START Given data

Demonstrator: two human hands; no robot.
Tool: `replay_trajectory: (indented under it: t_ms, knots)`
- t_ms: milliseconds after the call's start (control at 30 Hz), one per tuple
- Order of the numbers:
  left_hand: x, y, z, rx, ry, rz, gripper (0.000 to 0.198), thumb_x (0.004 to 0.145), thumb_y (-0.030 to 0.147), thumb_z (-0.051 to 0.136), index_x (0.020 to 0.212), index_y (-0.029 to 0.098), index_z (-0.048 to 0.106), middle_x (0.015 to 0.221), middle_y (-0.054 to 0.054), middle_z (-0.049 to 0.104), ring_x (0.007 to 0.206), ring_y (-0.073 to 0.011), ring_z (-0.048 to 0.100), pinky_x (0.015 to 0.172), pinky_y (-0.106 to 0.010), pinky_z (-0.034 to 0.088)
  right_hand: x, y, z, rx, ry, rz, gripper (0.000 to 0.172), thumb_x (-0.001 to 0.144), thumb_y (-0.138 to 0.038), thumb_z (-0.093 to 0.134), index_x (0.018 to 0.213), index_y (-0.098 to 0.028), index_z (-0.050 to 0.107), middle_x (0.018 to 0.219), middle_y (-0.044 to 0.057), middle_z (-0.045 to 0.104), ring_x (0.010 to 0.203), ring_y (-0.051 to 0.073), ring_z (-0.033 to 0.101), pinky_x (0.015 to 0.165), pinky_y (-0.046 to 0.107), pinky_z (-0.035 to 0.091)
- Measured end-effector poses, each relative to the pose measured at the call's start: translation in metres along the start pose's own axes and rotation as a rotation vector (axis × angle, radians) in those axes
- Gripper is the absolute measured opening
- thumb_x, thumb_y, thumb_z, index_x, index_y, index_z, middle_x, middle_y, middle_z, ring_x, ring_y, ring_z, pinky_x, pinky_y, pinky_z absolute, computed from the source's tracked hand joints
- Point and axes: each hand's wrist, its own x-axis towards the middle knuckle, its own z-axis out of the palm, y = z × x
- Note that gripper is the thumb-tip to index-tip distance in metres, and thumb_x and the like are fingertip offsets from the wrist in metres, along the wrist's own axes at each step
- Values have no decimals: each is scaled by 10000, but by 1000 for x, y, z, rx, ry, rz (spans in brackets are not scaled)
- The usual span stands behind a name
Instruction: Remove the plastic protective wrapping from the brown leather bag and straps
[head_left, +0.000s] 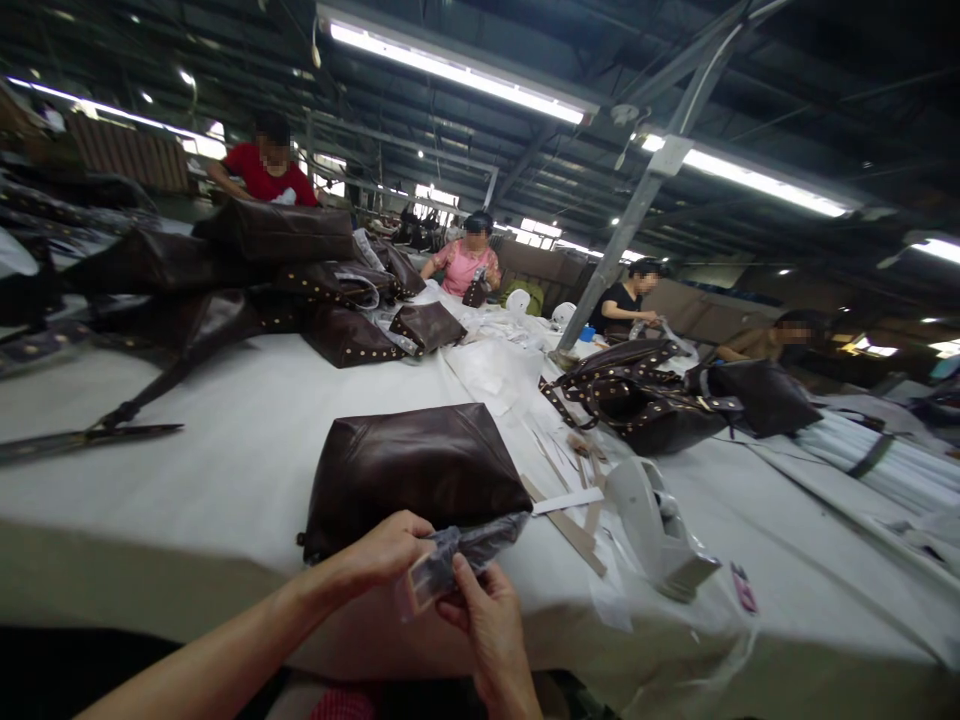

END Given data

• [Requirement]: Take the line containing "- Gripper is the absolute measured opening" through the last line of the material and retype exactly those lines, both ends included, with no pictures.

• [Response for this exercise]:
- Gripper is the absolute measured opening
- thumb_x, thumb_y, thumb_z, index_x, index_y, index_z, middle_x, middle_y, middle_z, ring_x, ring_y, ring_z, pinky_x, pinky_y, pinky_z absolute, computed from the source's tracked hand joints
- Point and axes: each hand's wrist, its own x-axis towards the middle knuckle, its own z-axis out of the palm, y = z × x
- Note that gripper is the thumb-tip to index-tip distance in metres, and thumb_x and the like are fingertip offsets from the wrist in metres, along the wrist's own axes at each step
- Values have no decimals: each is scaled by 10000, but by 1000 for x, y, z, rx, ry, rz (spans in brackets are not scaled)
- The usual span stands behind a name
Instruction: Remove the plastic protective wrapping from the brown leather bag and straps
[head_left, +0.000s] 

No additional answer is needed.